# your dream



## turkey track (Apr 14, 2008)

any 1 there ?


----------



## Daniel Boone (May 31, 2002)

*Ill give it a shot*

Mathews 40" axle to axle
Goldtip Xcutters.
352X string
Aep stablizers
Blazers or Vanetec fletchings
CBE sights
Trophy Taker launcher rest.
Carter release.

This is a good set up for me.:wink:


----------



## turkey track (Apr 14, 2008)

sweet any 1 else i know theres people with dreams....


----------



## 60X (Nov 8, 2002)

My dream setup aims well and put the arrow behind the dot every time. With that being said right now I have a Hoyt Ultraelite xt2000 c2 cam that is very close to that. I'm shooting gold tip 22 series w/50gr point, 4 micro blazers and GT pin nocks. Trophy taker drop away, Shrewd sight, 30" shrewd stabilizer with a 5" shrewd offset with 8 aluminum and 3 brass weights, classic 6x scope w/.060 fiber and a specialty #2 3/32 clarifier. Release is an old wore out Carter lock jaw with Stone mountain dakota strings/cable and vortex razors. 

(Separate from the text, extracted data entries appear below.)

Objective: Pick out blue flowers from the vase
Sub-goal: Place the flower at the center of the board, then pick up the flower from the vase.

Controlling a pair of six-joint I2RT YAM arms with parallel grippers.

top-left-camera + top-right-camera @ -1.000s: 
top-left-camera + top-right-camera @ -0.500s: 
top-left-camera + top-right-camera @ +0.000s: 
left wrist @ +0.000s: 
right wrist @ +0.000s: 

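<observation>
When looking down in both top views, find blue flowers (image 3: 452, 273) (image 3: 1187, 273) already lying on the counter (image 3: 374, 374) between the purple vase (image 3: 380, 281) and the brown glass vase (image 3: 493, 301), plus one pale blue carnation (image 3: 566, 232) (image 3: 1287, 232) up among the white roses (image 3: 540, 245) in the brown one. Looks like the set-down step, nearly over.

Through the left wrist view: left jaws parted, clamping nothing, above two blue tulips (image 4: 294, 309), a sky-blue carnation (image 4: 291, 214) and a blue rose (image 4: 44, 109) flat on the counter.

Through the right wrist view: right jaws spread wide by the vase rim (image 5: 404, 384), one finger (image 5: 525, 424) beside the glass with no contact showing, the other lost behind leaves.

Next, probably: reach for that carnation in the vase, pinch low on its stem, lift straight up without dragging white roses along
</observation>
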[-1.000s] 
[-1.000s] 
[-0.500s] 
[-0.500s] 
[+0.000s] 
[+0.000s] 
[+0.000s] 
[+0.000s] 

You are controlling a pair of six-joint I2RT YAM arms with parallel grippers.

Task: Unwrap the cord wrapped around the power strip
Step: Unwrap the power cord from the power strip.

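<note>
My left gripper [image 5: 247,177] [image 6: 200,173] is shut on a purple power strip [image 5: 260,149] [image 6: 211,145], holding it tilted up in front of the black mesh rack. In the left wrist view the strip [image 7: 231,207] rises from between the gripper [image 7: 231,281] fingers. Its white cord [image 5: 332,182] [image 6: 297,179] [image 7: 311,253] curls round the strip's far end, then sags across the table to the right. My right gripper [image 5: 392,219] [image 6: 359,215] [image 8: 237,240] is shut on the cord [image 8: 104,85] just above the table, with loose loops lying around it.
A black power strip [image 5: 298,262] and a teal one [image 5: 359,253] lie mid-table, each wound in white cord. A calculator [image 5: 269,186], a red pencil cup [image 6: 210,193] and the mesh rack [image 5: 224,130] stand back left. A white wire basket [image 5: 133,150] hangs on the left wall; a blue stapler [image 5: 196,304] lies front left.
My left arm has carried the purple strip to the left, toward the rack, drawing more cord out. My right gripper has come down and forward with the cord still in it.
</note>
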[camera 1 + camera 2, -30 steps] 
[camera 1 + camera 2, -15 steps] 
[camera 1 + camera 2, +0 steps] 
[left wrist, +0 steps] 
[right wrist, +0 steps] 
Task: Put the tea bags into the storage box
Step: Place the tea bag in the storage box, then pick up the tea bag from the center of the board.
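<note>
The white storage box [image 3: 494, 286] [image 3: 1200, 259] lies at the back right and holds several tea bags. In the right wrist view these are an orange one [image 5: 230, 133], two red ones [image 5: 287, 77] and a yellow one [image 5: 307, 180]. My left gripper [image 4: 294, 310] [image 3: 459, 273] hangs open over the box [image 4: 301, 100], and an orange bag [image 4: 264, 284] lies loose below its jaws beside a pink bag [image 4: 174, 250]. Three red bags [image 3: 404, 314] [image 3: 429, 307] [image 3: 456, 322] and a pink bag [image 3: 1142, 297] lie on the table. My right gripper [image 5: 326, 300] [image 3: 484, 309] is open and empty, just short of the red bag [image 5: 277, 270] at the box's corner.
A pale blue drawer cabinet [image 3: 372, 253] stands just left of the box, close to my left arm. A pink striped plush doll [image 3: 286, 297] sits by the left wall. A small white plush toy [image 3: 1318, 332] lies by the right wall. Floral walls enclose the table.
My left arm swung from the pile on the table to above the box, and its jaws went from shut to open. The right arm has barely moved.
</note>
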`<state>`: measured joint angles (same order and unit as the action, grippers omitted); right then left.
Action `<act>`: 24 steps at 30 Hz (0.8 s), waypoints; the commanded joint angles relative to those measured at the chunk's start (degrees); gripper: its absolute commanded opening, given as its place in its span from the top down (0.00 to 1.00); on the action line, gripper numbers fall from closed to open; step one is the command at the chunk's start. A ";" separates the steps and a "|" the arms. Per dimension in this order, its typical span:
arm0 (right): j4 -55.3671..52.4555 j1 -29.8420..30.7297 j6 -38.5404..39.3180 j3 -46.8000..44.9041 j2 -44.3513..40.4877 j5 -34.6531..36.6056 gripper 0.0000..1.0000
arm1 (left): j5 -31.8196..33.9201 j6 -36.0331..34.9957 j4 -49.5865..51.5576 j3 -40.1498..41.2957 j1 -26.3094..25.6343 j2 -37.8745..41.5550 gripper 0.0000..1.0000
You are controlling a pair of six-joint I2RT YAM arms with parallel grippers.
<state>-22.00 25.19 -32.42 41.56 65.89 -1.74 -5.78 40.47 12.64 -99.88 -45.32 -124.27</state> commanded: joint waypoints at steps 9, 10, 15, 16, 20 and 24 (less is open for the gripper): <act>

The key is having a bow the fits and shoots effortlessly. If you have to pull the bow back and think do this and now do this, hold my hand like that and pull like this then it will never shoot well under pressure. A bow should just about shoot by itself. Just pull back, anchor and aim. The rest should be automatic


----------



## itchyfinger (Jun 14, 2007)

mmmmmm......I'm pretty close. The things in red are on my dream list

apex7 w/ Little John bowstrings
axcell 4500 sight CR apex scope (have a britesite now)
x10 main stab (in transit) w/ x10 side bars 
doinker fully adjustable vbar mount
Stan micro III medium have a carter two shot now.
Jager grip
x10 protour arrows still shooting fatty 2712's 
brownell bowcase


----------



## turkey track (Apr 14, 2008)

comon guys keep it goin !!!


----------



## kgoold (Aug 12, 2008)

black and blue elite archery z28 w/ winners choice strings doinker stabelizer,gold tip arrows (any kind their all good) toxonics nail driver with sure-loc scope and bohning 1.5 in fletch.


----------



## 60xar (Mar 30, 2006)

well I am no pro but the setup I have now is the best shooting setup I have ever owned.

Hoyt Vantage X8(60#)
Posten Stabilizers
SSStrings 452X
Sure Loc Supreme
True Spot Scope 4X lense with green dot kit
TruBall Ultra Sweet Spot 3 release
GoldTip Ultralight 22's
VaneTec Vanes

this setup has added alot of confidence to my game and also a fair amount of hardware to the trophy case!


----------



## cheez-it (Jan 17, 2008)

i have an awesome set-up; one of my dreams is to shoot it with perfect form everytime. I love my worn out Bowtech!!!!!!!! YAHOO!!!!


----------